The presence of the notochord induces proliferation of the mesoderm. At approximately 17 days of gestation the mesoderm thickens into two masses, each located directly adjacent to the notochord. This initial layer, termed the paraxial mesoderm, continues to spread laterally to eventually differentiate into three distinct areas, paraxial mesoderm, intermediate mesoderm, and lateral mesoderm. During the somite period, lasting from approximately 19 to 30 days post fertilization, the paraxial mesoderm will develop into segmental bulbs of tissue on either side of the notochord (Figure 1-3). The first pair of somites will appear adjacent to the notochord, and they will continue to develop in a cranial to caudal direction until a total of 42 to 44 pairs of somites appear by the end of the fifth week of gestation. The first 24 somite segments are responsible for the cervical, thoracic, and lumbar spine. Somites 25 through 29 contribute to formation of the sacrum, while pairs 30 through 35 are responsible for coccyx formation. The rest of the 42 to 44 somite pairs disappear through a process of regression, which occurs at approximately 6 weeks of gestation.

FIGURE 1-3 Human embryo at approximately 3 weeks of gestation; the embryo is approximately 1.5 to 2.5 mm in length at this point of development. Note that the cranial portion is wider than the caudal portion, with open neuropores at both ends. Ten pairs of somites have formed at this point in development. Cross-sectional electron micrographs show the neural tube with sclerotome and dermatomyotome cell masses on both sides of the midline.

(Reprinted from Müller, O’Rahilly: J Anat 203: 297–315, 2003.)

The somites continue to differentiate into two distinct tissues. Ventromedial cells develop into the sclerotome, while dorsolateral cells develop into the dermatomyotome. The latter cells will eventually give rise to the integument system and dorsal musculature of the body, while the sclerotome will migrate to surround the notochord and give rise to the vertebral column. Regulation of sclerotome formation is controlled by proteins coded by the sonic hedgehog gene, which is expressed by cells of the notochord. This process of sclerotome migration will begin by the fourth week of gestation. Each sclerotome will be divided by an intersegmental vessel and a loose area of intersegmental mesenchyme. In addition, a pair of myotomes and accompanying segmental nerves will be associated with each sclerotome.

As the process of differentiation continues, each sclerotome will divide into a cranial region of relatively loosely packed cells and a caudal portion of rapidly proliferating and densely packed cells. At this point in spinal development, classic embryology texts describe a phenomenon by which the pace of proliferation is so great that the caudal part of the one sclerotome begins to overgrow into the cranial portion of the adjacent sclerotome and thereby fusing to create a single mass of tissue destined to become the precartilaginous vertebral body. Parke (The Spine, 1999) suggests that this theory of “resegmentation” may not be accurate, and provides compelling evidence toward an alternate route of vertebral body formation. In his summary of the recent evidence, Parke outlines a pathway of spinal development which begins with a uniform layer of axial mesenchyme surrounding the notochord. The sclerotomal organization is still maintained with an intersegmental vessel, a nerve, and a peripheral layer of dermatomyotome associated with each segment. However, the uniform mesenchyme undergoes a period of differentiation by which densities develop within the loose tissues. These dense regions will develop into the intervertebral discs and eventually pinch off the notochord which will be trapped within the dense tissue to become the nucleus pulposus.² The loose tissues between the discs form the cartilaginous centrum, which is the precursor of the vertebral bodies. The caudal portion of the centrum undergoes rapid proliferation, and cells migrate peripherally to surround the neural tube, forming the membranous neural arches which will serve to protect the neural elements. In total, each bony vertebral segment will consist of five ossification centers, one centrum, two neural arches, and two costal elements.

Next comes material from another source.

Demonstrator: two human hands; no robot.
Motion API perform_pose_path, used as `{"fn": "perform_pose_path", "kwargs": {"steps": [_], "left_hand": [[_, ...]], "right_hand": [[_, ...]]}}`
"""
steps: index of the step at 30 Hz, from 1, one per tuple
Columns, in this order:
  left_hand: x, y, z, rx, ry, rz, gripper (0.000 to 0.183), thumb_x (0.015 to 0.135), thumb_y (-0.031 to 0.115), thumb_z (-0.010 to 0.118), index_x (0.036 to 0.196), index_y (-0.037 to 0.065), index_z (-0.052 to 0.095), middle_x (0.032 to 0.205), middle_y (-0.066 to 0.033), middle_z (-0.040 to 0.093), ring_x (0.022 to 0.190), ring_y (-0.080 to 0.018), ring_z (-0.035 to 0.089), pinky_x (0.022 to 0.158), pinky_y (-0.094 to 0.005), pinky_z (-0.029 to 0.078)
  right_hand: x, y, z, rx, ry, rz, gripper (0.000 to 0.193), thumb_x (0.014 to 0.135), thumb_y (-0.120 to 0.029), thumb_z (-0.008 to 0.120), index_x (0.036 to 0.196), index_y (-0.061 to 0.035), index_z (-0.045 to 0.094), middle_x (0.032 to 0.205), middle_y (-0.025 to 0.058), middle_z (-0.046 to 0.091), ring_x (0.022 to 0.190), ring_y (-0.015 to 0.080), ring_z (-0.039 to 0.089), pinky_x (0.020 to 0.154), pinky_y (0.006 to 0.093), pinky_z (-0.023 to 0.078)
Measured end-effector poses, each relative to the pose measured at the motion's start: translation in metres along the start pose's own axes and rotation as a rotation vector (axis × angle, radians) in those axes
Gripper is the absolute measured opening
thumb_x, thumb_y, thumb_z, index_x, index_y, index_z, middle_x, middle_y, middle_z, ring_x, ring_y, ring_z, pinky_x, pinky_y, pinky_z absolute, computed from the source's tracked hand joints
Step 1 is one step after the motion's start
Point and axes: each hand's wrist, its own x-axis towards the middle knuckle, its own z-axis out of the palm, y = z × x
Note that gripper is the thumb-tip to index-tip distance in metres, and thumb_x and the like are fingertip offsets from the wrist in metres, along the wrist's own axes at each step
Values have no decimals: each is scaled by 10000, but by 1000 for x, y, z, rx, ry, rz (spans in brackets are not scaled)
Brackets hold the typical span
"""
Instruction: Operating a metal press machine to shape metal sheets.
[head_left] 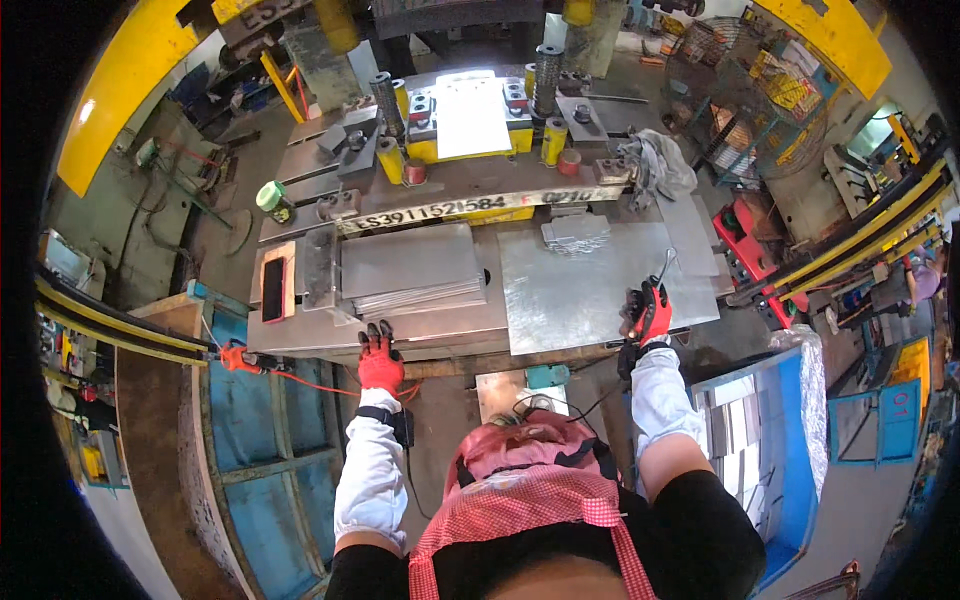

Ossification of the vertebral bodies occurs around the ninth week of gestation and begins at the thoracolumbar junction. Ossification then proceeds in both cranial and caudal directions, with the caudal segments demonstrating a quicker rate of ossification compared with the cranial segments. Ossification of the posterior arches begins at approximately the same time but begins in the cervical vertebrae and proceeds in a caudal direction. As the two neural arch centers approach midline, they begin to fuse, forming the lamina and spinous process. Fusion of the neural arches first occurs in the lumbar segments during the first year of life and proceeds cranially. Fusion is not completed until ages of 5 to 8 years. The costal ossification centers have a variable role in vertebral body formation. In the cervical spine, these centers have a minimal contribution and may contribute to part of the foramen transversarium. In the thoracic spine, these ossification centers are the precursors of the ribs. In the lumbosacral spine, the costal ossification centers are responsible for formation of the transverse processes and the anterolateral portion of the sacrum.²

Upper Cervical Spine

The upper cervical spine must provide stable support for the cranial vault, and must also position the head and its sensory organs in space. This region has uniquely adapted to the evolutionary requirement of each species. In humans, this area is well suited to support a large cranium while providing approximately ± 80 degrees of lateral rotation and ± 45 degrees of flexion/extension.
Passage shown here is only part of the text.